Berdoa, berdzikir dan berprasangka baik kepada Allah ternyata menjadi sebuah kekuatan dalam tubuh Cici. Gejala-gejala klinis pasien corona seperti sesak nafas dan hal lainnya tidak begitu dia rasakan.
" 12 hari saya menjalani karantina di Rumah Sakit bersama teman teman, Alhamdulillah saya pribadi tidak mengalami gejala berat.
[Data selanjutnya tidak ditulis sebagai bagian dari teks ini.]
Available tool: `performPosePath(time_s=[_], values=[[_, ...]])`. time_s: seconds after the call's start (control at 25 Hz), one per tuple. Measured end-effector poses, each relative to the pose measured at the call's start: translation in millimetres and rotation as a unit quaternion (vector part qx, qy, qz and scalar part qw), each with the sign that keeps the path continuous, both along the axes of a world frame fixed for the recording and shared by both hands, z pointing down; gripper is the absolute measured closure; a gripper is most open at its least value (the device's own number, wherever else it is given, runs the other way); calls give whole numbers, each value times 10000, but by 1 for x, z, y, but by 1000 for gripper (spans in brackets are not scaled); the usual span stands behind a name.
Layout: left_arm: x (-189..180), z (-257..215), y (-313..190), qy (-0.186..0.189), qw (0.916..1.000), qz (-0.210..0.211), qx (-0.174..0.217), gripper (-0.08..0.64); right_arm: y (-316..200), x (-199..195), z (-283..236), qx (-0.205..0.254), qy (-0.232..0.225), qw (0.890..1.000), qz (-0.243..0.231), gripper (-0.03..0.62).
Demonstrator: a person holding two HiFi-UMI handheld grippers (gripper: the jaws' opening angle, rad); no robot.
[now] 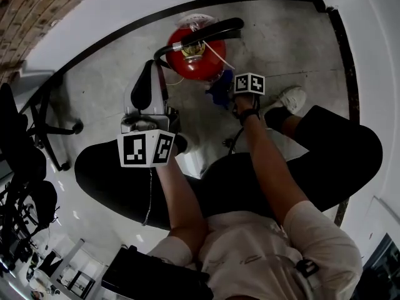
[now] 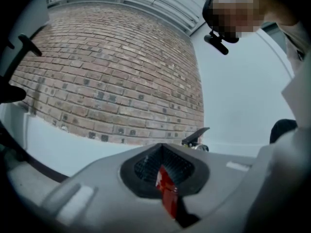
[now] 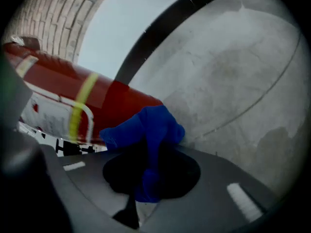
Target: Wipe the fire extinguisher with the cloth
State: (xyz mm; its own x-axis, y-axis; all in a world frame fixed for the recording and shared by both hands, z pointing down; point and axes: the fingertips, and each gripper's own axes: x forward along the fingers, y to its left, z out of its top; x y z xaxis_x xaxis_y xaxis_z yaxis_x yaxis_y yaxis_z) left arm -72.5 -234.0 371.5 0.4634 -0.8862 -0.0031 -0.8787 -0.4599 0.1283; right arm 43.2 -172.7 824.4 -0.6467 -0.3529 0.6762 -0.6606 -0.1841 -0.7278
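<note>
Blue cloth clamped in right hand-held gripper, just beside red fire extinguisher.

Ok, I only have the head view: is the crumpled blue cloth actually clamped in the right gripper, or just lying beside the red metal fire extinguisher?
Observer: Clamped. The right gripper has its fingers shut on the crumpled blue cloth, whose bunched end sticks out ahead.
Operator: What faces it?
Observer: The side of the red metal fire extinguisher, with a yellow band and a white label.
Operator: And the left gripper?
Observer: Its fingers are together but for a slit showing red; beyond them rise the black lever and a brick wall.
</note>
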Motion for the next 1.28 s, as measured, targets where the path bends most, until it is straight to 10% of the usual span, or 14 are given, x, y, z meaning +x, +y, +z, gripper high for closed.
performPosePath(time_s=[0.24,0.4,0.52,0.6,0.72,0.84,0.92,1.08,1.28], values=[[-9,-26,-13,-29,9994,7,330,560,9,-5,18,-523,185,9981,267,535],[-16,-55,-25,40,9981,-88,608,560,-30,42,-89,316,-695,9904,1152,534],[-10,-74,-33,30,9974,-21,713,560,-82,68,-227,1325,-2459,9458,1655,534],[-4,-81,-38,68,9972,28,751,560,-100,67,-302,1769,-3490,9126,1184,534],[3,-91,-41,314,9965,-26,771,560,-99,46,-352,1977,-3983,8957,-77,534],[19,-97,-34,467,9959,-23,769,560,-96,32,-362,1808,-4265,8862,-108,534],[32,-98,-30,317,9965,121,760,560,-93,32,-350,1727,-4196,8911,-47,534],[35,-107,-30,179,9967,99,781,560,-88,32,-248,1155,-2934,9489,-131,535],[25,-106,-39,72,9970,-21,773,560,-73,36,-111,203,-1522,9881,-39,535]])
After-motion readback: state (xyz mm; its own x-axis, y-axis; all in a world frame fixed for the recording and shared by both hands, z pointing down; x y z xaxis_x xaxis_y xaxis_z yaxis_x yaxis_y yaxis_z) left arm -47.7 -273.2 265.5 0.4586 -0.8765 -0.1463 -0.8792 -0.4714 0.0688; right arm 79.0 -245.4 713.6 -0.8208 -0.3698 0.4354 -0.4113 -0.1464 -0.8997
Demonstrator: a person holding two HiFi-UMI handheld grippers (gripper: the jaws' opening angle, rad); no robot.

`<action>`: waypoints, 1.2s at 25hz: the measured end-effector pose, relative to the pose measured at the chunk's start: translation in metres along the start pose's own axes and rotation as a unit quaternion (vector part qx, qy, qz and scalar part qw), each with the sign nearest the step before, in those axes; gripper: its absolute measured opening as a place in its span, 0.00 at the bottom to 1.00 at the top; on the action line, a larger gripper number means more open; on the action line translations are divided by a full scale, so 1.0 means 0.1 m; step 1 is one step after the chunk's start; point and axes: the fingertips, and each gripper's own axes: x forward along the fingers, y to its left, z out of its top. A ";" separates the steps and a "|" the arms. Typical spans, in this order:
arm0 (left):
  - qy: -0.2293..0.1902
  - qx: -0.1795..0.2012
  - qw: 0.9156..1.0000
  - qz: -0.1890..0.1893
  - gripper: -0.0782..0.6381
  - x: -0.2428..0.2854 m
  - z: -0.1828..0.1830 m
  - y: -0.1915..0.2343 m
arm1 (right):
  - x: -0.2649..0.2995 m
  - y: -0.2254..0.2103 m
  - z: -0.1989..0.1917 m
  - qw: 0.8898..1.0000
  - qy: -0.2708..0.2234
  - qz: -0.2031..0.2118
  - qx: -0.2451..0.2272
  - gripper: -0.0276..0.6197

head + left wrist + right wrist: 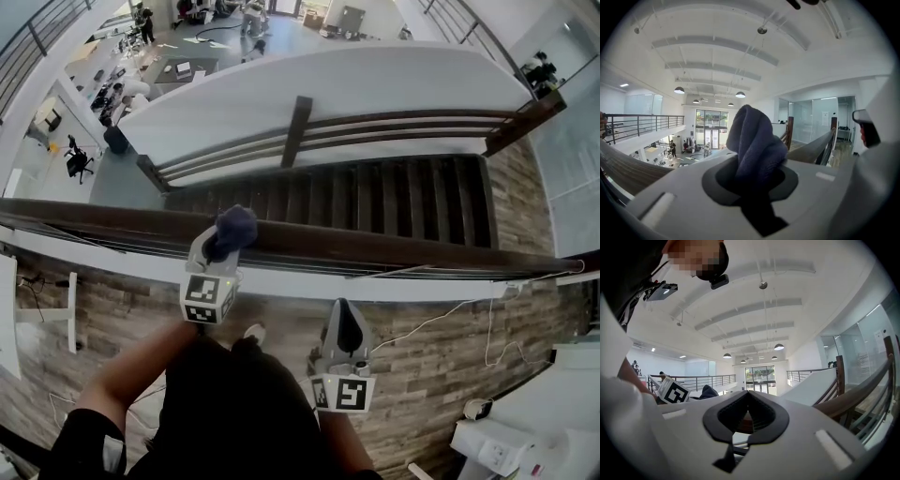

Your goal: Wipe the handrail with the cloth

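Left hand-held gripper (pixel 217 249) clamps the cloth (pixel 235 227) over the handrail (pixel 403 249), seemingly mid-wipe, needing a firm slide along it next; right hand-held gripper (pixel 345 317), closed empty, hangs near it.

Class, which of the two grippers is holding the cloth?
The left gripper: a dark blue cloth is bunched between its jaws at the handrail; the right gripper holds nothing.

The long dark wooden handrail (pixel 394 248) is seen steeply from above by the head view and, closely and level, by the 2 gripper views.
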 end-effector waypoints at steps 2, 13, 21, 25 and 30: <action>0.001 -0.001 1.000 -0.010 0.21 0.04 0.00 -0.13 | -0.01 -0.03 -0.02 1.000 0.001 -0.002 0.001 0.05; 0.001 -0.018 0.998 -0.066 0.21 0.22 0.00 -0.71 | 0.02 -0.11 0.07 1.000 -0.004 -0.013 0.012 0.05; 0.007 -0.031 0.994 -0.102 0.21 0.36 0.01 -1.15 | -0.11 -0.22 0.08 0.999 -0.005 -0.029 0.015 0.05; 0.011 -0.027 0.993 -0.117 0.21 0.39 0.01 -1.27 | -0.16 -0.22 0.13 0.999 -0.010 -0.032 0.014 0.05; -0.006 -0.013 0.992 -0.122 0.21 0.32 0.05 -1.31 | -0.24 -0.26 0.14 0.999 -0.009 -0.036 0.009 0.05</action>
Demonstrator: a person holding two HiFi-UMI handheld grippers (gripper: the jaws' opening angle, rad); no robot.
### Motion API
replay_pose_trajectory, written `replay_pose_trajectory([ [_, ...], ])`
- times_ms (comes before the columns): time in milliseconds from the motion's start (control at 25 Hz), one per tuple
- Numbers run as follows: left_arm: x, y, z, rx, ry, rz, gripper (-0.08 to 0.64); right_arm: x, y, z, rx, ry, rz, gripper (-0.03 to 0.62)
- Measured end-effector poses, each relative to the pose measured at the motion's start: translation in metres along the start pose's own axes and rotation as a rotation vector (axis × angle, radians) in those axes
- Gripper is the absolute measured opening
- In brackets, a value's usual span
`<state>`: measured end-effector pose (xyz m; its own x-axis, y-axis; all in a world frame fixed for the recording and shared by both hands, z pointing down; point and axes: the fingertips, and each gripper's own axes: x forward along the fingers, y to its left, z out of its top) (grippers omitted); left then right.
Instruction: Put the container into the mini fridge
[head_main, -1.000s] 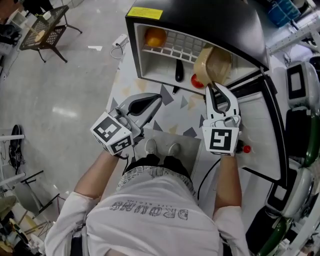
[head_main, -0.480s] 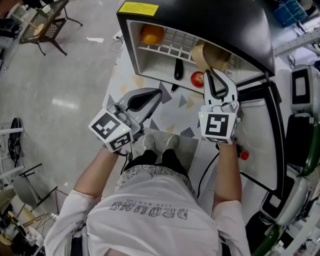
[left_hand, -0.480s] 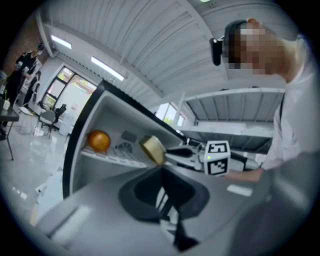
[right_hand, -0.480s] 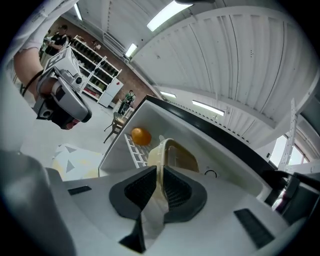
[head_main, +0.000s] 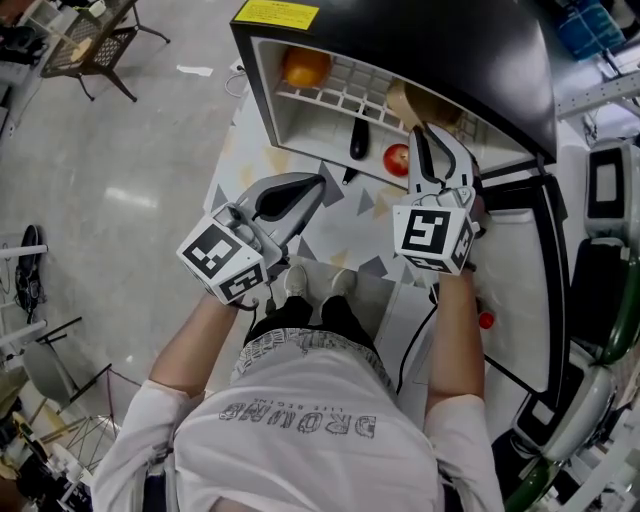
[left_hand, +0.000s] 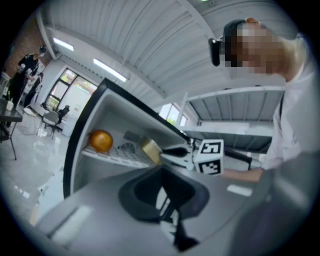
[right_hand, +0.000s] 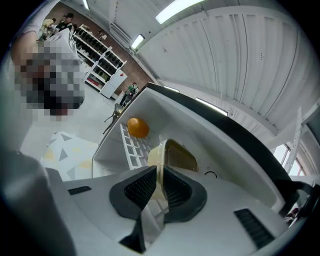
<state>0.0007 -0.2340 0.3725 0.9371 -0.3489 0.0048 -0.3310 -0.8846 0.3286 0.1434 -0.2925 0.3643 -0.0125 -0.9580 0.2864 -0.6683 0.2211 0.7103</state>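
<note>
The beige container (head_main: 424, 104) is tilted inside the open mini fridge (head_main: 300, 135), over the right end of its white wire shelf (head_main: 345, 92). My right gripper (head_main: 421, 138) is shut on the container's rim (right_hand: 161, 165), its ribbed pads (right_hand: 145, 187) pressing from both sides. I cannot tell whether the container rests on the shelf. My left gripper (head_main: 312, 188) hangs lower left, in front of the fridge, shut with nothing in it. From the left gripper view the container (left_hand: 150, 149) and the right gripper's marker cube (left_hand: 210, 156) show ahead.
An orange (head_main: 304, 68) lies at the shelf's left end. A red apple (head_main: 397, 158) and a black object (head_main: 359, 140) sit on the fridge floor below. The fridge door (head_main: 515, 250) stands open at right. A patterned mat (head_main: 345, 215) covers the floor.
The right gripper has carried the container deeper into the fridge, over the shelf. The left gripper has barely moved.
</note>
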Motion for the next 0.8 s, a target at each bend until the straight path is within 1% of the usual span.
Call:
replay_pose_trajectory([
  [360,-0.002,0.008,-0.003,-0.007,0.0,0.019,0.008,0.018,0.001,-0.009,-0.03,0.046,0.017,0.039],
  [800,-0.001,0.012,0.0,-0.005,-0.002,0.025,0.008,0.029,0.006,-0.007,-0.128,0.068,0.023,0.046],
])
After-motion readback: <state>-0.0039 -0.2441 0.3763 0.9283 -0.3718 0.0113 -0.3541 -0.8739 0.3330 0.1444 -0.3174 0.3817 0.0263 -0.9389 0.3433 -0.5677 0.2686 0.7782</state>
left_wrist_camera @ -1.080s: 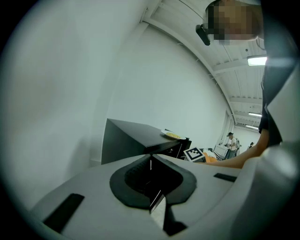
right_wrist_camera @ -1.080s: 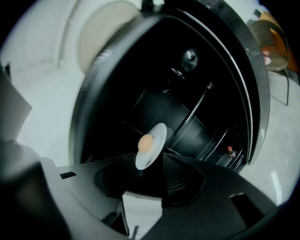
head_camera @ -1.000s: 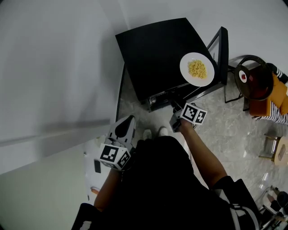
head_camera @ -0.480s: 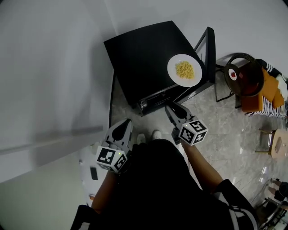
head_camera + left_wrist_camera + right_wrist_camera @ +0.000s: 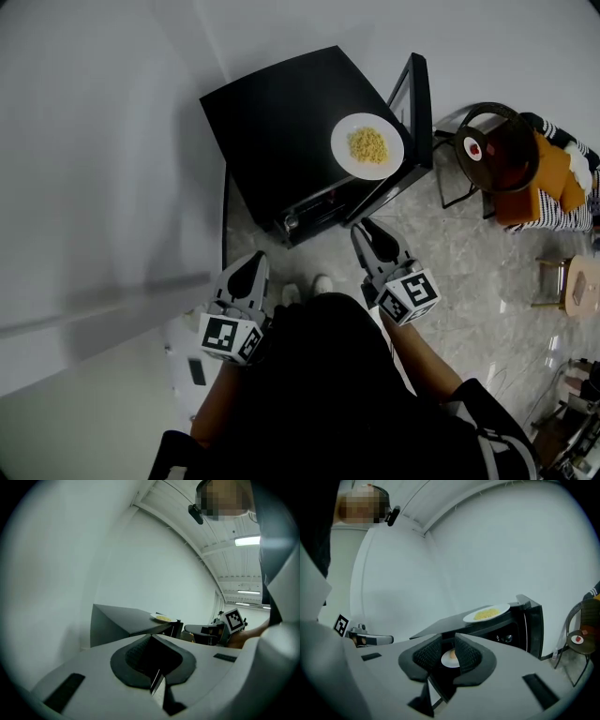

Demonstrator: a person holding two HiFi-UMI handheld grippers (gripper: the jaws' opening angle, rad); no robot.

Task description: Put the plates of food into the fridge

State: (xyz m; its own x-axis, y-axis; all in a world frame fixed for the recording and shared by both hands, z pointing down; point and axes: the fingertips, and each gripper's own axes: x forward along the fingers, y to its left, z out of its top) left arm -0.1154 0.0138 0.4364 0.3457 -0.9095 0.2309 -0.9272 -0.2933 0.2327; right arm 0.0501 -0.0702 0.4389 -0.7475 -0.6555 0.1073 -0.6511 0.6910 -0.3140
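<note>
A black mini fridge [image 5: 281, 122] stands on the floor with its door [image 5: 417, 103] swung open. On its top lies a white plate of yellow food [image 5: 367, 146], also seen in the right gripper view as the plate on top [image 5: 487, 613]. Inside the fridge sits a second white plate [image 5: 451, 658] with an orange piece on it. My right gripper [image 5: 367, 230] hangs just in front of the opening; its jaws are closing with nothing between them [image 5: 447, 641]. My left gripper [image 5: 246, 267] is held low to the left, shut and empty [image 5: 151, 641].
A round dark table [image 5: 492, 150] with a small red-and-white thing stands right of the fridge door, an orange and striped bundle [image 5: 553, 183] beside it. A wooden stool [image 5: 577, 286] is at the far right. White walls rise to the left and behind the fridge. My feet stand on the tiled floor [image 5: 469, 262].
My right gripper has drawn back from the fridge opening toward my body and its jaws have narrowed. The left gripper has barely moved.
</note>
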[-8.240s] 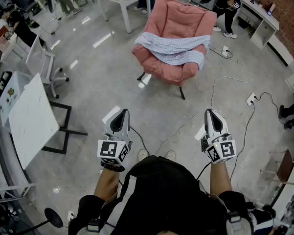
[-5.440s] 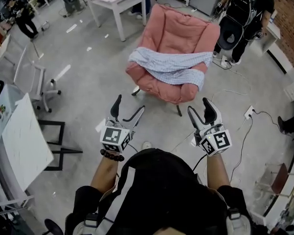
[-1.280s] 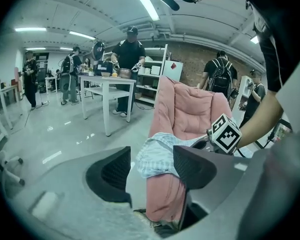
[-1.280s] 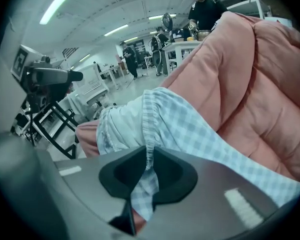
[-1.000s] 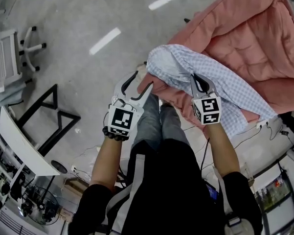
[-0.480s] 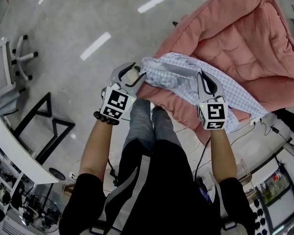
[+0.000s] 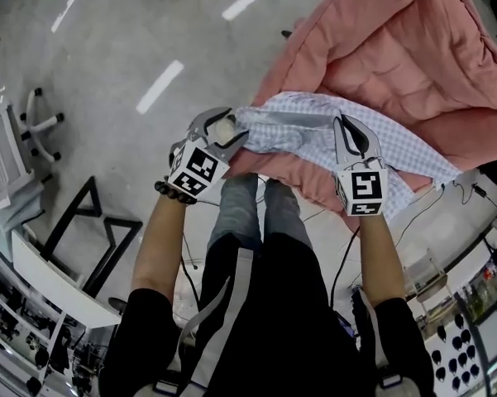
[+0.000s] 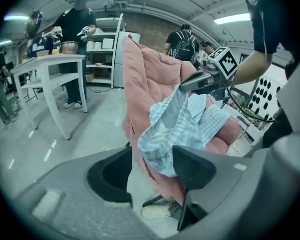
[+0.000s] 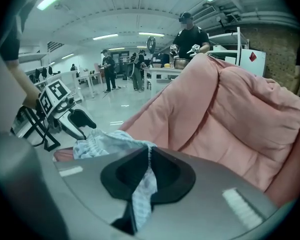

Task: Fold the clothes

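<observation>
Your left gripper (image 7: 222, 127) sank mid-frame, jaws just widening, astride the shirt (image 7: 291, 131); right gripper (image 7: 346, 127) pinches it. Grasping step: clamp left.

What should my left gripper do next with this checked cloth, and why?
Probably ease the left gripper forward and close on the free end of the checked cloth. The right gripper is shut on it over the pink chair; the left's jaws, which have just been opening, stand apart with that end between them, unpinched.

A lab hall: white worktable (image 8: 50, 66), shelving (image 8: 101, 49), polished concrete floor (image 7: 107, 40).
</observation>
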A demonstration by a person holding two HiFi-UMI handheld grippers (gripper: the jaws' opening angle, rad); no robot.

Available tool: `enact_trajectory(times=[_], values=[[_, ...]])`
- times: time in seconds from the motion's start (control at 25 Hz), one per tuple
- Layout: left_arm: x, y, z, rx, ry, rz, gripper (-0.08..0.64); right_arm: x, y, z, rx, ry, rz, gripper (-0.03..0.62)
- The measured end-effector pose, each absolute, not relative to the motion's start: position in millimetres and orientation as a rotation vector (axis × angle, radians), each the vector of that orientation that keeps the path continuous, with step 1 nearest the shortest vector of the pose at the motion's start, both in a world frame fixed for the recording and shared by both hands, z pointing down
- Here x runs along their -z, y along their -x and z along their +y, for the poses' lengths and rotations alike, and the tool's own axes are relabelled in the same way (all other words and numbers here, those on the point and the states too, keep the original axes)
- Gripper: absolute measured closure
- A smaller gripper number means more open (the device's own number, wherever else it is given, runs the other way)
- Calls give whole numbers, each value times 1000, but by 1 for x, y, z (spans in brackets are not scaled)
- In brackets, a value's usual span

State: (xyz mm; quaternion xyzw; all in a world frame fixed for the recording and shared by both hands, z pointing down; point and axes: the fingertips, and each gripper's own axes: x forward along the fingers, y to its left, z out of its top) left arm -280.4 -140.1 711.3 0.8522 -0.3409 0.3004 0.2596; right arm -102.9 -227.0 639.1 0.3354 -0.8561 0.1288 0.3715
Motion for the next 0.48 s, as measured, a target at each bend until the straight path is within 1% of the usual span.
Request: enact_trajectory(times=[0.08, 0.24, 0.36, 0.48], values=[[-713, 277, -141, -798, -2336, -852, 288, -640, 100, -227, -331, -870, -2179, 569], [-712, 263, -145, -834, -2417, -709, 293, -640, 92, -230, -323, -891, -2151, 569], [-712, 256, -142, -902, -2474, -627, 327, -644, 89, -226, -333, -901, -2130, 569], [-711, 254, -135, -947, -2508, -589, 391, -646, 91, -224, -361, -912, -2121, 569]])
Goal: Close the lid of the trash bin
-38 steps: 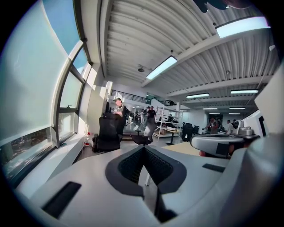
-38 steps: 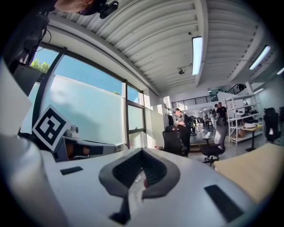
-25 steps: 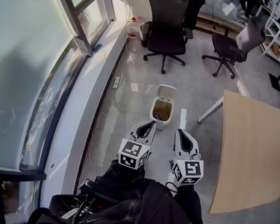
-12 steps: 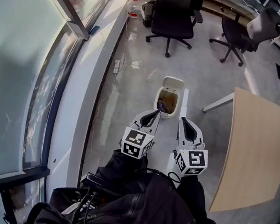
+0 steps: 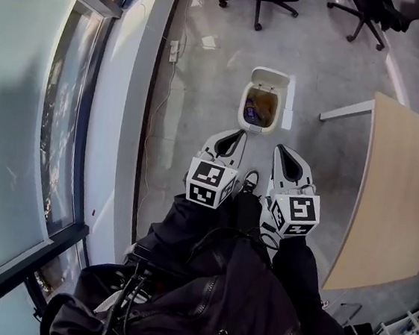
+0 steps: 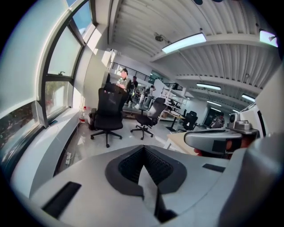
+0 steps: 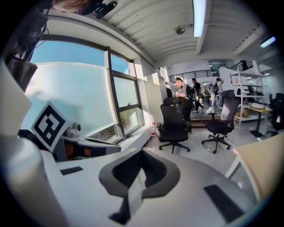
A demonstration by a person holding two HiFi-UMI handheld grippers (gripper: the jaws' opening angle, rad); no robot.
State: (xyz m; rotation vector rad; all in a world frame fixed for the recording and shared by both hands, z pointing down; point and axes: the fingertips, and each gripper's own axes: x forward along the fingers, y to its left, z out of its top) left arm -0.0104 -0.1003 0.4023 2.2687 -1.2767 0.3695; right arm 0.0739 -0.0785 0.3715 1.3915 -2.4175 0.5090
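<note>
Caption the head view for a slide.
Left tongs and right tongs, both shut and empty, point toward a floor trash bin whose lid stands open, beside a wooden table.

You're holding a pale grey left gripper (image 5: 235, 134) and right gripper (image 5: 283, 150), both wearing black pads and black-and-white square-marker cubes. The trash bin (image 5: 244, 105) is showing white, brownish inside with something purple. The table (image 5: 395, 184) is showing light wood, the floor (image 5: 203, 87) glossy grey, your jacket (image 5: 239, 301) black.
</note>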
Allah meringankan penyakit saya," ungkapnya.
Cici menceritakan, dia dan teman- temannya menjalani terapi obat-obatan sesuai resep dokter penanggung jawab. " Makanan kami dihitung sesuai dengan kebutuhan kami dan gejala kami masing-masing. Pakain kami juga diolah dengan pengolahan khusus (infeksius) oleh laundry RS," lanjut adik dari tokoh Masyarakat Kota Padang Panjang Eko Furqani itu.
Pada tanggal 8 dan 9 Mei tepatnya hari Jumat dan Sabtu, semua pasien Covid menjalani test swab ke 2 dan ke 3.
Tanggal 12 Mei, siang itu kira- kira pukul 13.00 WIB, Cici mendapatkan informasi menggembirakan dari dr. Yenny. 2 kali swab yang dilakukan menunjukkan negatif corona.
"Berita yang sangat saya tunggu dengan penuh rasa syukur dan sujud," katanya haru
Namun, Cici merasakan kebahagiaannya masih belum terasa sempurna karena sejumlah rekannya yang lain masih positif corona. Mereka masih tetap diisolasi di RSUD sambil menunggu rencana di swab ulang pada hari Jumat tgl 15 Mei nanti.
Banyak hikmah yang dirasakan Cici selama diisolasi. Dia lebih banyak beribadah, mendekatkan diri kepada Allah.
Menanggapi kondisi corona, Cici pasien 01 yang sembuh dari Covid-19 itu memiliki sejumlah saran yaitu :
1. Masyarakat harus patuh dan sabar menahan diri untuk tidak beraktivitas diluar rumah.